(ASSIGNMENT): All of the data that follows is to be printed exactly, without pictures.

(Beginning of WORKING DATA)

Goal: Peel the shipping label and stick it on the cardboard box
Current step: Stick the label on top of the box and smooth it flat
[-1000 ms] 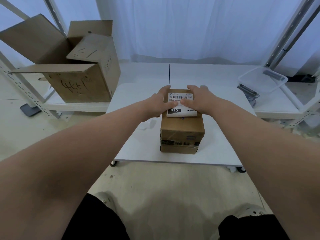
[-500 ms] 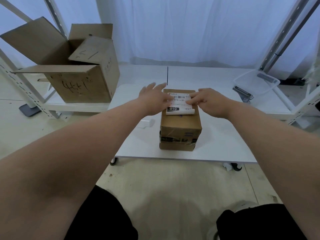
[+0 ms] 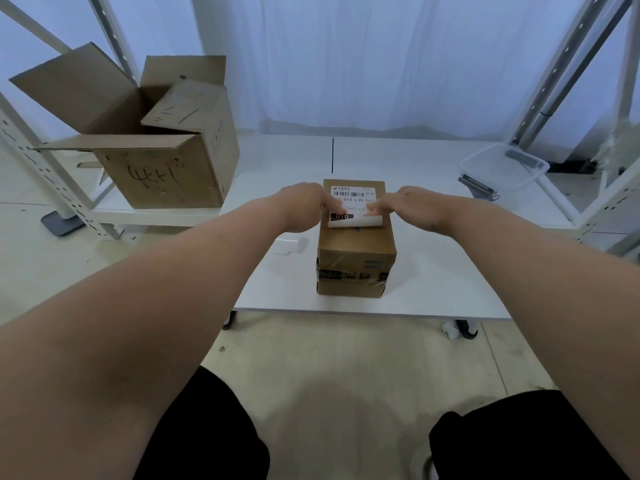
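**Label on box top, near edge not yet down**

The cardboard box (image 3: pixel 356 252) stands upright at the centre of the frame on a white table (image 3: pixel 443 271). Dark tape runs across its front face. The shipping label (image 3: pixel 353 197) lies on the far half of the box top, printed side up, with the barcode toward the top of the frame. Its near edge curls upward, clear of the cardboard.

Both arms reach in from the lower corners of the frame. The left hand (image 3: pixel 303 206) is palm down at the left edge of the box, its fingers extended and pressing on the left margin of the label. It grasps nothing. The right hand (image 3: pixel 414 206) is palm down on the other side, its fingers flat on the right part of the label. It also grasps nothing.

A pale scrap (image 3: pixel 290 244) lies on the table just left of the box; what it is cannot be told. A large open carton (image 3: pixel 166 168) with handwriting on its side sits in the upper left of the frame. A clear plastic container (image 3: pixel 505 166) rests at the right. White curtains (image 3: pixel 381 64) fill the upper background.
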Tool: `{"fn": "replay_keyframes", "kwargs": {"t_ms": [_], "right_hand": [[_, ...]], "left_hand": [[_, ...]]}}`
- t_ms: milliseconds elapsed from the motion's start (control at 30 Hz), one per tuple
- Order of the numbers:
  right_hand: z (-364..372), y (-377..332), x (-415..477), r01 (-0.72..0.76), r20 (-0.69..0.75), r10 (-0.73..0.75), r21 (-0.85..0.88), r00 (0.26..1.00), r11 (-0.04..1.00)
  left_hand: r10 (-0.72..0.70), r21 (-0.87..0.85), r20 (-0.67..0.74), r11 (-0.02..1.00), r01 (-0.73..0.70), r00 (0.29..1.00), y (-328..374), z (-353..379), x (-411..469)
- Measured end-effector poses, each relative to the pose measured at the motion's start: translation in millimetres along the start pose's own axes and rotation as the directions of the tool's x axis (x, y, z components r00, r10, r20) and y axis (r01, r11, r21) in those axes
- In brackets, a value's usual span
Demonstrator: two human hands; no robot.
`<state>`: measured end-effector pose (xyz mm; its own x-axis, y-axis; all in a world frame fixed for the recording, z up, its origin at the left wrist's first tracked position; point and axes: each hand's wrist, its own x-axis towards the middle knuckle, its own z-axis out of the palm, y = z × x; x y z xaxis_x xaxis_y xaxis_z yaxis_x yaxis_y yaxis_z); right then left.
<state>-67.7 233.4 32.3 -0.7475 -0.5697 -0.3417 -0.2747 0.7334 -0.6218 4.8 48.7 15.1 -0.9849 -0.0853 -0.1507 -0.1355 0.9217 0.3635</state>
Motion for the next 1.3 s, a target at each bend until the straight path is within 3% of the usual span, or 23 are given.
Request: {"fn": "replay_keyframes", "kwargs": {"t_ms": [133, 300, 500, 667, 800, 1000, 1167, 1300], "right_hand": [[-1, 5, -1, 0.046, -0.064, -0.045, 0.028, 0.997, 0.999], [5, 17, 6, 0.183, -0.161, -0.173, 0.048, 0.972, 0.982], [12, 22, 30, 0.213, -0.180, -0.220, -0.057, 0.959, 0.975], [13, 21, 32, 0.210, -0.174, -0.218, -0.062, 0.960, 0.976], [18, 15, 31, 0.199, -0.219, -0.236, -0.175, 0.947, 0.964], [20, 9, 30, 0.188, -0.114, -0.213, -0.199, 0.970, 0.962], [16, 17, 35, 0.031, -0.275, -0.107, -0.268, 0.956, 0.963], [13, 15, 33, 0.002, -0.115, -0.025, -0.198, 0.993, 0.980]], "left_hand": [[-0.034, -0.258, -0.011, 0.966, 0.030, 0.999, 5, -1, -7], [-0.075, -0.374, -0.064, 0.926, 0.046, 0.995, 8, 3, 0], [-0.068, -0.134, -0.086, 0.989, 0.056, 0.994, 10, 13, 21], [-0.017, -0.086, 0.010, 0.996, 0.018, 1.000, 4, 11, 19], [0.001, -0.049, 0.036, 0.999, 0.001, 0.999, 1, 12, 16], [-0.072, -0.016, -0.150, 0.997, 0.070, 0.986, 0, 14, 19], [-0.086, 0.039, -0.116, 0.995, 0.091, 0.990, 11, 19, 21], [-0.178, 0.077, -0.182, 0.978, 0.195, 0.967, 4, 15, 24]]}}
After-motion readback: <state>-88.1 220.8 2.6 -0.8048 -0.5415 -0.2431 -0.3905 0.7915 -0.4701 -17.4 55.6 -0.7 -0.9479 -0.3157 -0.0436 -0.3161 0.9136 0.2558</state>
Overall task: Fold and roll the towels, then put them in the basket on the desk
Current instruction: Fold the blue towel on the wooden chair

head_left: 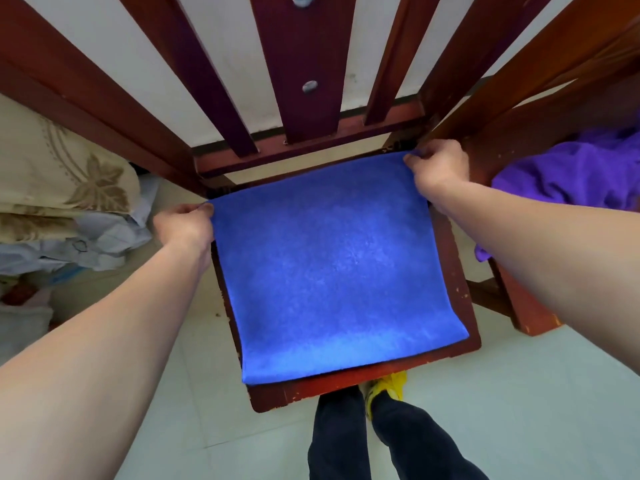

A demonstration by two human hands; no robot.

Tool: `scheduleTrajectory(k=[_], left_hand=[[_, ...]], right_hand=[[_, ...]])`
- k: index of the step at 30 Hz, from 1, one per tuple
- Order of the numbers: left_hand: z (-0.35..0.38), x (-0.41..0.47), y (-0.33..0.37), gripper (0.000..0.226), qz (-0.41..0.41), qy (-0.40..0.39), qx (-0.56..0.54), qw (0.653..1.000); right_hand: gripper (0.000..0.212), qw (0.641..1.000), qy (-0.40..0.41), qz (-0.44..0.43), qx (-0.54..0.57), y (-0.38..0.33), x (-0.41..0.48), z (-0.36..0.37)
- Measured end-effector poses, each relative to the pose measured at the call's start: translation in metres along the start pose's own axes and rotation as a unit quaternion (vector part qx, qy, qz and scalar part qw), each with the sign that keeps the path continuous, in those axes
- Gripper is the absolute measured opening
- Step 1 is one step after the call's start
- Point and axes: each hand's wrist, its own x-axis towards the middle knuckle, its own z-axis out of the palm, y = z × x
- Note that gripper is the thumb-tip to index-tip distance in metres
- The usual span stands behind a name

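A blue towel lies spread flat over the seat of a red-brown wooden chair, covering nearly all of it. My left hand pinches the towel's far left corner. My right hand pinches the far right corner, close to the chair's back rail. The near edge of the towel rests along the front of the seat. No basket or desk is in view.
A crumpled purple towel lies on a second wooden chair at the right. A stack of patterned bedding and pale clothes sits at the left. The chair's slatted back rises ahead. My legs stand on a pale tiled floor.
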Motion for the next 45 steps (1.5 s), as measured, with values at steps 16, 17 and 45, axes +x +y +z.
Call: scheduleTrajectory(k=[16, 17, 45], left_hand=[[-0.062, -0.095, -0.100, 0.029, -0.082, -0.060, 0.033, 0.994], [-0.068, -0.107, -0.115, 0.030, -0.098, -0.071, 0.026, 0.992], [-0.073, -0.110, -0.133, 0.010, -0.133, -0.182, 0.073, 0.972]], right_hand=[[0.038, 0.989, -0.076, 0.119, 0.052, 0.105, -0.123, -0.047], [0.038, 0.984, -0.096, 0.137, 0.068, 0.121, -0.138, -0.047], [0.017, 0.956, -0.247, 0.122, 0.103, 0.115, -0.120, -0.053]])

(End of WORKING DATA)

(RESPONSE):
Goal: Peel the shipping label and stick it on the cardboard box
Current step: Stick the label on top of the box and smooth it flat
[-1000 ms] 
[-500 ms] 
[+0 ms] 
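**Label on box top, near edge not yet down**

The cardboard box (image 3: pixel 356 252) stands upright at the centre of the frame on a white table (image 3: pixel 443 271). Dark tape runs across its front face. The shipping label (image 3: pixel 353 197) lies on the far half of the box top, printed side up, with the barcode toward the top of the frame. Its near edge curls upward, clear of the cardboard.

Both arms reach in from the lower corners of the frame. The left hand (image 3: pixel 303 206) is palm down at the left edge of the box, its fingers extended and pressing on the left margin of the label. It grasps nothing. The right hand (image 3: pixel 414 206) is palm down on the other side, its fingers flat on the right part of the label. It also grasps nothing.

A pale scrap (image 3: pixel 290 244) lies on the table just left of the box; what it is cannot be told. A large open carton (image 3: pixel 166 168) with handwriting on its side sits in the upper left of the frame. A clear plastic container (image 3: pixel 505 166) rests at the right. White curtains (image 3: pixel 381 64) fill the upper background.
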Tool: `{"fn": "replay_keyframes", "kwargs": {"t_ms": [_], "right_hand": [[_, ...]], "left_hand": [[_, ...]]}}`
- t_ms: milliseconds elapsed from the motion's start (control at 30 Hz), one per tuple
- Order of the numbers:
  right_hand: z (-364..372), y (-377..332), x (-415..477), r01 (-0.72..0.76), r20 (-0.69..0.75), r10 (-0.73..0.75), r21 (-0.85..0.88), r00 (0.26..1.00), r11 (-0.04..1.00)
  left_hand: r10 (-0.72..0.70), r21 (-0.87..0.85), r20 (-0.67..0.74), r11 (-0.02..1.00), r01 (-0.73..0.70), r00 (0.29..1.00), y (-328..374), z (-353..379), x (-411..469)
- Measured end-effector poses, each relative to the pose measured at the motion's start: translation in millimetres along the start pose's own axes and rotation as the directions of the tool's x axis (x, y, z components r00, r10, r20) and y axis (r01, r11, r21) in those axes
- In brackets, a value's usual span
Demonstrator: two human hands; no robot.
`<state>`: measured end-effector pose (xyz mm; its own x-axis, y-axis; all in a world frame fixed for the recording, z up, its origin at the left wrist's first tracked position; point and axes: each hand's wrist, its own x-axis towards the middle knuckle, its own z-axis out of the palm, y = z × x; x y z xaxis_x xaxis_y xaxis_z yaxis_x yaxis_y yaxis_z); right then left.
<state>-67.7 233.4 32.3 -0.7475 -0.5697 -0.3417 -0.2747 0.7334 -0.6218 4.8 48.7 15.1 -0.9849 -0.0853 -0.1507 -0.1355 0.9217 0.3635</state>
Motion for the next 1.3 s, a target at each bend until the straight path is within 3% of the usual span, or 23 are given.
Request: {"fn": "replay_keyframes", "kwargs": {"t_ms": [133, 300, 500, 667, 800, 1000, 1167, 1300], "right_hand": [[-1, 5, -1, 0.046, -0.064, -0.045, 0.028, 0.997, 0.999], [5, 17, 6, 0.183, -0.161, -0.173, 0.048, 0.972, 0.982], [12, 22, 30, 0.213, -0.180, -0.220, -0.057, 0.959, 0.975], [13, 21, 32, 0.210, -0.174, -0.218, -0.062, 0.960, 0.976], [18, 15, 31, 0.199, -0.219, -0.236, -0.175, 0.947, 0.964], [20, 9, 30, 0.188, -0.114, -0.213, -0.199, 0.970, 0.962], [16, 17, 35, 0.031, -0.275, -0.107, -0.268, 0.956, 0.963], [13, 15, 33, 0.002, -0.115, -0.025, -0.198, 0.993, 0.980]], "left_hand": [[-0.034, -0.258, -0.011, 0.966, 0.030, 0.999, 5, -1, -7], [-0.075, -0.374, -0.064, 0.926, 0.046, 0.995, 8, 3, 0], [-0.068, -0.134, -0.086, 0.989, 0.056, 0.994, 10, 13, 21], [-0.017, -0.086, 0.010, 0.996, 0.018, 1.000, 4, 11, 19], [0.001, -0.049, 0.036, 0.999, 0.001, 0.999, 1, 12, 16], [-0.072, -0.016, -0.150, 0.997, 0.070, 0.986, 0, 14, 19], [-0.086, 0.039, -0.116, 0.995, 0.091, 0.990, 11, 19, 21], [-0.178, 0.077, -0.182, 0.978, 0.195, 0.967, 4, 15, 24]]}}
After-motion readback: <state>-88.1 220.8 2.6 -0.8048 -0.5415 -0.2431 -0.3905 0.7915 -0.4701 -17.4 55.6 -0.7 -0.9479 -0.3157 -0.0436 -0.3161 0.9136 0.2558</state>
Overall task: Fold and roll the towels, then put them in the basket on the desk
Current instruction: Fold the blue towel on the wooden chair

head_left: 

A demonstration by two human hands; no robot.

Tool: `scheduleTrajectory(k=[_], left_hand=[[_, ...]], right_hand=[[_, ...]])`
- k: index of the step at 30 Hz, from 1, one per tuple
- Order of the numbers: left_hand: z (-0.35..0.38), x (-0.41..0.47), y (-0.33..0.37), gripper (0.000..0.226), qz (-0.41..0.41), qy (-0.40..0.39), qx (-0.56..0.54), qw (0.653..1.000); right_hand: gripper (0.000..0.212), qw (0.641..1.000), qy (-0.40..0.41), qz (-0.44..0.43), qx (-0.54..0.57), y (-0.38..0.33), x (-0.41..0.48), z (-0.36..0.37)
- Measured end-effector poses, each relative to the pose measured at the call's start: translation in metres along the start pose's own axes and rotation as a unit quaternion (vector part qx, qy, qz and scalar part qw), each with the sign that keeps the path continuous, in those axes
- Gripper is the absolute measured opening
- Step 1 is one step after the call's start
- Point and axes: each hand's wrist, its own x-axis towards the middle knuckle, its own z-axis out of the palm, y = z × x
- Note that gripper is the thumb-tip to index-tip distance in metres
- The usual span stands behind a name

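A blue towel lies spread flat over the seat of a red-brown wooden chair, covering nearly all of it. My left hand pinches the towel's far left corner. My right hand pinches the far right corner, close to the chair's back rail. The near edge of the towel rests along the front of the seat. No basket or desk is in view.
A crumpled purple towel lies on a second wooden chair at the right. A stack of patterned bedding and pale clothes sits at the left. The chair's slatted back rises ahead. My legs stand on a pale tiled floor.
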Motion for the next 45 steps (1.5 s), as measured, with values at steps 16, 17 and 45, axes +x +y +z.
Call: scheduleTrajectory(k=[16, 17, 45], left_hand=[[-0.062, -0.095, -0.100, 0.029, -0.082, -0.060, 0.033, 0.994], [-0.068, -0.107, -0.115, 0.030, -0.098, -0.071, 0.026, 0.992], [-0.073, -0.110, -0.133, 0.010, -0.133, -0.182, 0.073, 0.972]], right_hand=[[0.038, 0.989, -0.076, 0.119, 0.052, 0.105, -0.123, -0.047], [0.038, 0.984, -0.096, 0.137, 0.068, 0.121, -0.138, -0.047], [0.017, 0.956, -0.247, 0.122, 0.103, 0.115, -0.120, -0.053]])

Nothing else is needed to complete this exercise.